> _Task brief_:
Find each line below where the word "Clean" occurs, and copy it.

> _Source material_:
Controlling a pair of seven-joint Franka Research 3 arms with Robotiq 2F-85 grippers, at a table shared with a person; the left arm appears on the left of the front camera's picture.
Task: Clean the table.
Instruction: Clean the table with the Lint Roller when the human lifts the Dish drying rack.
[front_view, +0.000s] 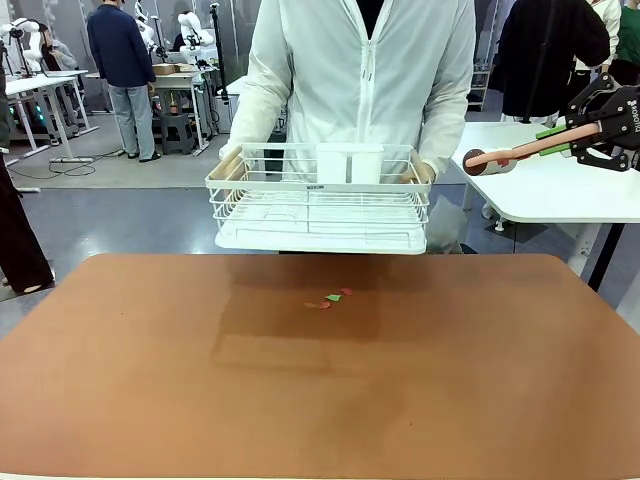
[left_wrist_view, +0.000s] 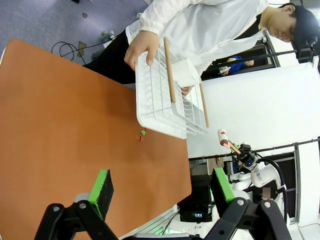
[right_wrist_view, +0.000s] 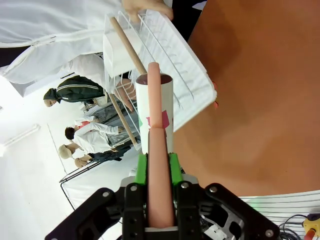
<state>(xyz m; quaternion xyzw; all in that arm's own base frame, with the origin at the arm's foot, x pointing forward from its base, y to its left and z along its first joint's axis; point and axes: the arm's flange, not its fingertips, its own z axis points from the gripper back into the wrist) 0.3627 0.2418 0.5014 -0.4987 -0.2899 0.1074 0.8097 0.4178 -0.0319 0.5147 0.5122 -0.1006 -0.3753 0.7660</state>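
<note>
The reddish-brown table (front_view: 320, 400) carries a few small red and green scraps (front_view: 330, 298) near its far middle, also seen as scraps (left_wrist_view: 143, 134) in the left wrist view. My right gripper (front_view: 565, 138) hovers high at the far right, off the table, shut on the pink handle of a lint roller (front_view: 490, 160). In its own view the right gripper (right_wrist_view: 159, 165) clamps that handle, and the white roll of the lint roller (right_wrist_view: 156, 107) points away toward the rack. My left gripper (left_wrist_view: 161, 187) stands open above the table's (left_wrist_view: 60, 125) near edge, with nothing between its green pads.
A person at the far side holds a white wire rack (front_view: 318, 200) in both hands just above the table's far edge. A smaller white-topped table (front_view: 560, 195) stands at the right, under the roller. Other people and benches are farther back.
</note>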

> _Written answer_:
Task: Clean the table.
Instruction: Clean the table with the Lint Roller when the human lifts the Dish drying rack.

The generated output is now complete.